How to complete this task. After reading the entries below, copy word for word the lines from the first through the line containing "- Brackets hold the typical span", and stop there.

Data items:
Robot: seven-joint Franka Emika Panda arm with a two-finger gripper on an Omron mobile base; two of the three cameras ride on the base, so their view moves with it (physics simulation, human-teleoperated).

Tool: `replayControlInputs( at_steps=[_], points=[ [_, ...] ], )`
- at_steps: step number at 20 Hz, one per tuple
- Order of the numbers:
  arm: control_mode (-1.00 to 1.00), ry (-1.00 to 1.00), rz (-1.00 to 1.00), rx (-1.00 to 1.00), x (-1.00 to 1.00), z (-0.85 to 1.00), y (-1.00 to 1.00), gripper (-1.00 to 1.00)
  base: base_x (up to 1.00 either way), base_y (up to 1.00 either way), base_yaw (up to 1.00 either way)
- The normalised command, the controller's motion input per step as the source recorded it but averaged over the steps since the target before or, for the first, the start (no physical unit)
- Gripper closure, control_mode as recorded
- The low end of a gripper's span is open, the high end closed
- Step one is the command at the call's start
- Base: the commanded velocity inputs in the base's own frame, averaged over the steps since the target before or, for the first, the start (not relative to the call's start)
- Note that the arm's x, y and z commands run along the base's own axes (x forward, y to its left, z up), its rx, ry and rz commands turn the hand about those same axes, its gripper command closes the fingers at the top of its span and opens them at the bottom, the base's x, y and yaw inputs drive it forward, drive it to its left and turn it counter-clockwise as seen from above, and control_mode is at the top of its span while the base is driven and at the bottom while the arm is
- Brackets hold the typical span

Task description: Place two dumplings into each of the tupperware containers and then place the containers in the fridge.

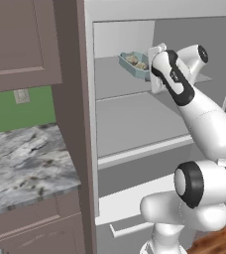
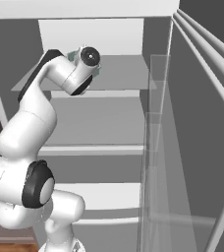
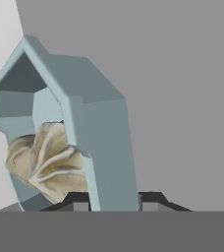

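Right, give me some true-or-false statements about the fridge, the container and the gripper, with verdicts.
1. The pale teal-blue rectangular tupperware container is inside the tall white-grey fridge, at its upper shelf. True.
2. The container is empty. False: tan-brown dumplings lie in it.
3. The fridge door is closed. False: it stands open, shelves exposed.
4. The gripper is closed on the container's wall. True.
5. The container rests on the grey marbled stone counter. False: it is in the fridge.
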Motion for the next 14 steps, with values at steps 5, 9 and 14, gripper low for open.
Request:
replayControlInputs(
  at_steps=[5,9,14],
  points=[
    [-1.0,0.0,0.0,0.0,0.35,0.0,0.12,-1.0,0.0,0.0,0.0],
    [-1.0,0.0,0.0,0.0,0.0,0.0,0.01,-1.0,0.0,0.0,0.0],
    [-1.0,0.0,0.0,0.0,-0.03,0.0,0.0,-1.0,0.0,0.0,0.0]
  ],
)
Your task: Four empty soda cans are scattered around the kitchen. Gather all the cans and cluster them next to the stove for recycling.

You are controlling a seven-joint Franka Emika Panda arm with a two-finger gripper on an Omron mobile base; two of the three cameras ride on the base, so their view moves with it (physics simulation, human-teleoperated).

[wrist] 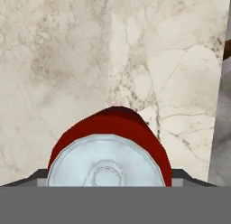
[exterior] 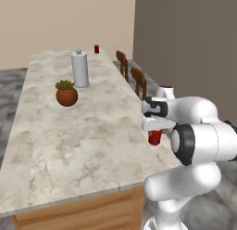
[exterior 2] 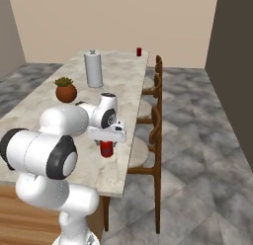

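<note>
Marble island (exterior: 69, 141): gripper (exterior: 156, 131) straddles red can (exterior: 155, 137).

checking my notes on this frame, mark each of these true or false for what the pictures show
1. The gripper is right above a red can near the counter's edge. True.
2. The far can at the counter's other end is purple. False: it is red.
3. The potted plant stands nearer the robot than the tall cylinder. True.
4. The near can lies on its side. False: it stands upright, silvery top up in the hand view.
5. Wooden chairs line one side of the counter. True.
6. The plant is touching the cylinder. False: they stand apart.
</note>
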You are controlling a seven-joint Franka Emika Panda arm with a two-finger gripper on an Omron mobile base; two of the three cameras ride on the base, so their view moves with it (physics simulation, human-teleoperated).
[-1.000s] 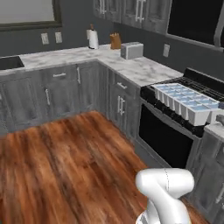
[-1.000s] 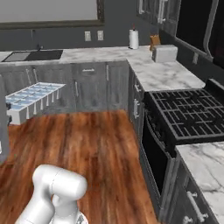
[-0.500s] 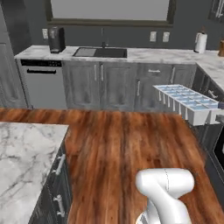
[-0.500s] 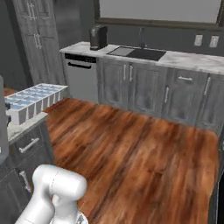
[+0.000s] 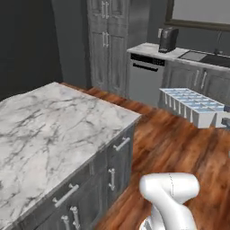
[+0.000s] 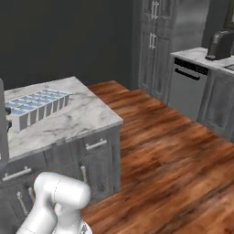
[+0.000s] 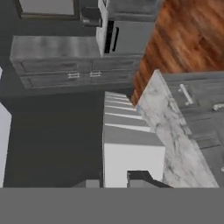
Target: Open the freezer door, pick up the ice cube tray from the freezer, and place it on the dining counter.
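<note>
One ice cube tray is up in the air right now, carried level with its cells facing up, and judging from the hand view the pincer is pinching the near end wall of it, with a dark fingertip showing just right of that wall. Taking the dining bench as the landmark and going left to right in the left base view: the marble slab sits on the left with its dark cabinet fronts below, then a stretch of wood floor, and the tray hangs well apart from the bench, off to the right, with the dishwasher and a dark coffee maker on the far worktop behind it. In the right base view the tray seems to sit in front of the bench's left part, but I reckon that's just line of sight, since the hand view has the marble edge beside the tray and lower down rather than under it. So the fetch looks done and the placing is what's left. What could go wrong: the hold is on one short end only, so the long free end could droop or twist in the grip if the arm swings quickly. Letting go before the tray is properly over the marble would drop it on the floor, and coming in too low would knock it against the bench's edge.
</note>
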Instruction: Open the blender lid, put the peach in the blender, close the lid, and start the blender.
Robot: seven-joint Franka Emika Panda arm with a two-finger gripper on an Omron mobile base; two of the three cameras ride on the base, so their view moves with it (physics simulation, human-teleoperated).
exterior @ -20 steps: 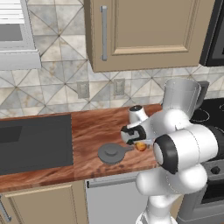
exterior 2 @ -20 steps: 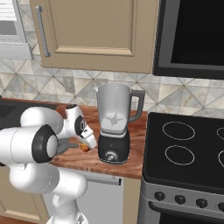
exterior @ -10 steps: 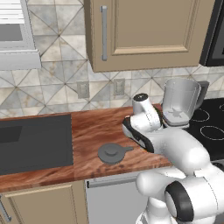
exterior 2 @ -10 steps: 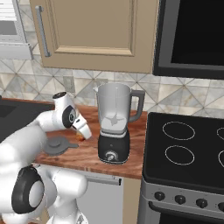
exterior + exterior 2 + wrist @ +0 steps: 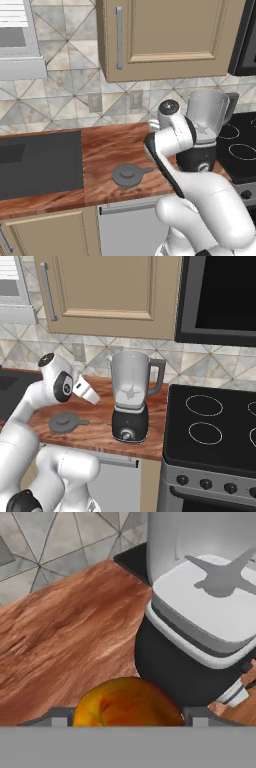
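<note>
The peach [image 5: 127, 704], orange-yellow with a red blush, sits between my gripper's [image 5: 127, 718] two grey fingertips, and the gripper is shut on it. In the right base view the gripper [image 5: 93, 396] hangs above the counter, just left of the blender [image 5: 130, 401], pointing at it. The blender's clear jar [image 5: 207, 111] stands open on its black base [image 5: 170, 667], with the blade showing through the jar's bottom. The blender lid [image 5: 128, 175], a dark grey disc with a knob, lies flat on the wooden counter left of the blender [image 5: 65, 422]. In the left base view my arm covers the peach.
A black stove top [image 5: 215, 426] adjoins the blender on its right. A dark sink panel [image 5: 40, 165] fills the counter's left end. Wall cabinets [image 5: 165, 35] and a dark microwave [image 5: 220, 296] hang overhead. Bare wood lies around the lid.
The gripper rose from the counter beside the lid with the peach in it and swung right toward the blender. The lid and the blender stayed put.
</note>
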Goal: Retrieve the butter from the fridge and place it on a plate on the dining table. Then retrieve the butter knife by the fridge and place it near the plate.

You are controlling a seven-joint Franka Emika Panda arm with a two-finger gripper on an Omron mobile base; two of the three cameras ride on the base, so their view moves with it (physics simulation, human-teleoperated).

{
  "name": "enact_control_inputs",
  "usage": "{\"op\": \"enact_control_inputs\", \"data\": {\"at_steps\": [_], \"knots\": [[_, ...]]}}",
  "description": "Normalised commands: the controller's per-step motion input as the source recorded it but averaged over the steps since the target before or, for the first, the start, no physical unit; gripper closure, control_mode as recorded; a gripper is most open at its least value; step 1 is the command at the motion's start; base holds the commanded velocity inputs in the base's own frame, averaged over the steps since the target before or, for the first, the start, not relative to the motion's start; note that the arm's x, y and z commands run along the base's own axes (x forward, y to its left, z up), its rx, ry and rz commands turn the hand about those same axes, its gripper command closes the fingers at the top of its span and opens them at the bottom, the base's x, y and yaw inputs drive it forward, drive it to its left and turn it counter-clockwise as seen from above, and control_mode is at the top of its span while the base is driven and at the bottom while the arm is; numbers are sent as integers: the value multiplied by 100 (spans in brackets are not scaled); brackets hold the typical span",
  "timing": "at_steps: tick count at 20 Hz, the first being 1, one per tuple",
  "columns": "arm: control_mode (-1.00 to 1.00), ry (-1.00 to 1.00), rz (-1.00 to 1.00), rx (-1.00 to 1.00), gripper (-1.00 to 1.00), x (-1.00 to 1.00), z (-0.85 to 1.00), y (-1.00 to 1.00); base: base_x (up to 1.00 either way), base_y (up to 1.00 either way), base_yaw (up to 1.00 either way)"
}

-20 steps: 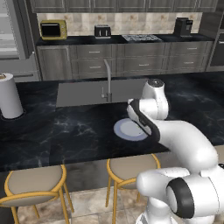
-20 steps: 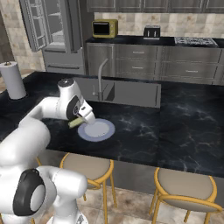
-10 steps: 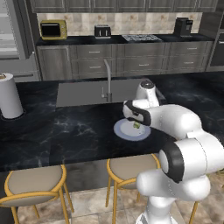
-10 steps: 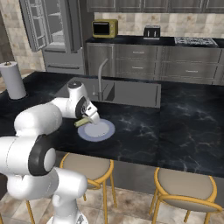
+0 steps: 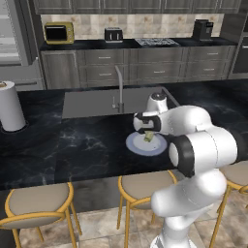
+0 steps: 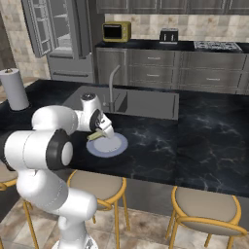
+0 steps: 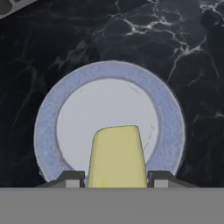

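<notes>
My gripper is shut on the butter, a pale yellow stick that juts out between the two fingertips. It hangs just above the round white-blue plate, over the plate's centre. The left base view has the butter under the hand, above the plate, on the black marble dining table. From the right base, the gripper holds the butter over the plate's left part. The fridge stands at the back left with a door open. The butter knife is out of view.
A sink with a tall faucet lies just behind the plate. A paper towel roll stands at the table's left end. Stools line the near edge. The yellow oven sits on the back counter.
The arm has folded down and brought the hand with the butter from beside the plate to low over its middle. The grip has not changed.
</notes>
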Motion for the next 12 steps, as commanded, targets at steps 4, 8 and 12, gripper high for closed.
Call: {"op": "enact_control_inputs", "data": {"at_steps": [4,8,12], "knots": [[-100,2,0,0,100,38,-33,0,0,0,0],[-100,4,0,0,100,8,-38,0,0,0,0],[-100,2,0,0,100,0,-37,-1,0,0,0]]}}
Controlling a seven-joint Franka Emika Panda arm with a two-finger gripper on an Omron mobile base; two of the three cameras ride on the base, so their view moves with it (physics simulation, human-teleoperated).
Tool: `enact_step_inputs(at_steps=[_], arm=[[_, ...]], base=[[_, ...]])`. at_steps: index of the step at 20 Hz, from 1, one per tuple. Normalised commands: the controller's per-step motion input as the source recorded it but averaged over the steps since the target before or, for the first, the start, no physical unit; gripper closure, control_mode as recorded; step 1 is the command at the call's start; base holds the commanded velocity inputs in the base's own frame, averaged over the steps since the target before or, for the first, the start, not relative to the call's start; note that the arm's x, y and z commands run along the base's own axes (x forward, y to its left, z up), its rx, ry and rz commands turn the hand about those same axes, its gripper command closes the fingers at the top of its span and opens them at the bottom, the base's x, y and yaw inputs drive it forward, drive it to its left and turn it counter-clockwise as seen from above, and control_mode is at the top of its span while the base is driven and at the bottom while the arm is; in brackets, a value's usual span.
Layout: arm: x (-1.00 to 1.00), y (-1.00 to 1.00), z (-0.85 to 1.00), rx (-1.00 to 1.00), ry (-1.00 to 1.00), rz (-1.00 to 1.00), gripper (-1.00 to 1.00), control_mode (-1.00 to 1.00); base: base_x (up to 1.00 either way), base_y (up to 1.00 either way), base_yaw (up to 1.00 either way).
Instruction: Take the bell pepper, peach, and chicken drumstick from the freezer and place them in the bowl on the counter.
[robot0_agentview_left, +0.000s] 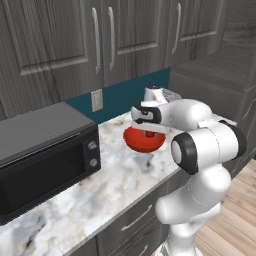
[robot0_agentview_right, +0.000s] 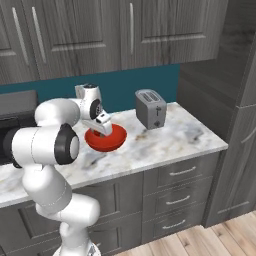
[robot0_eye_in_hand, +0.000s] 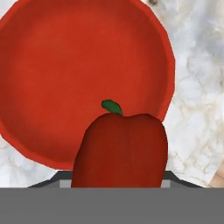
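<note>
Gripper: your two-finger gripper (robot0_agentview_left: 148, 131) hangs just above the bowl, and in the hand view a glossy dark red bell pepper (robot0_eye_in_hand: 120, 151) with a small green stem sits right between the fingers, so the hand is grasping the pepper.
Bell pepper: you see it held in the air over the near edge of the bowl; whether it touches the bowl's floor you cannot tell.
Bowl: the shallow round bright red bowl (robot0_agentview_right: 112, 139) stands on the counter, straight under the hand; from the hand view its inside (robot0_eye_in_hand: 65, 78) shows plain red with nothing lying in it where you can see.
Counter: the white-and-grey marbled stone worktop (robot0_agentview_right: 170, 137) runs over dark grey drawers with silver handles (robot0_agentview_right: 180, 171).
Toaster: a grey two-slot toaster (robot0_agentview_right: 150, 108) stands upright to the right of the bowl in the right base view, near it but apart.
Microwave: a black microwave oven (robot0_agentview_left: 45, 155) sits on the counter well to the left of the bowl in the left base view.
Backdrop: a teal wall strip (robot0_agentview_right: 125, 85) with dark wood-grain cupboards (robot0_agentview_left: 60, 45) above it.
</note>
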Motion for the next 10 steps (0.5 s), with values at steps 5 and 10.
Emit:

Result for this task.
Robot: seven-joint Franka Emika Panda arm with a two-finger gripper on an Omron mobile base; two of the three cameras ride on the base, so their view moves with it (physics simulation, human-teleoperated).

Tool: `replayControlInputs( at_steps=[_], points=[ [_, ...] ], )`
- at_steps: step number at 20 Hz, one per tuple
- Order of the numbers:
  arm: control_mode (-1.00 to 1.00), ry (-1.00 to 1.00), rz (-1.00 to 1.00), rx (-1.00 to 1.00), x (-1.00 to 1.00), z (-0.85 to 1.00), y (-1.00 to 1.00), gripper (-1.00 to 1.00)
  base: base_x (up to 1.00 either way), base_y (up to 1.00 either way), base_yaw (up to 1.00 either way)
- The normalised command, the controller's motion input per step as the source recorded it but averaged over the steps since the target before or, for the first, the start (no physical unit)
- Gripper closure, control_mode as recorded
- The low end of a gripper's span is open, the high end closed
- Step one is the command at the call's start
- Base: the commanded velocity inputs in the base's own frame, averaged over the steps since the target before or, for the first, the start (not relative to the call's start)
- Note that the arm's x, y and z commands run along the base's own axes (x forward, y to its left, z up), its rx, ry and rz commands turn the hand about those same axes, its gripper command closes the fingers at the top of its span and opens them at the bottom, the base's x, y and yaw inputs drive it forward, drive it to its left and turn it counter-clockwise as seen from above, and control_mode is at the top of its span while the base is driven and at the bottom while the arm is
- Brackets hold the typical span

That's the answer, with nothing more to add.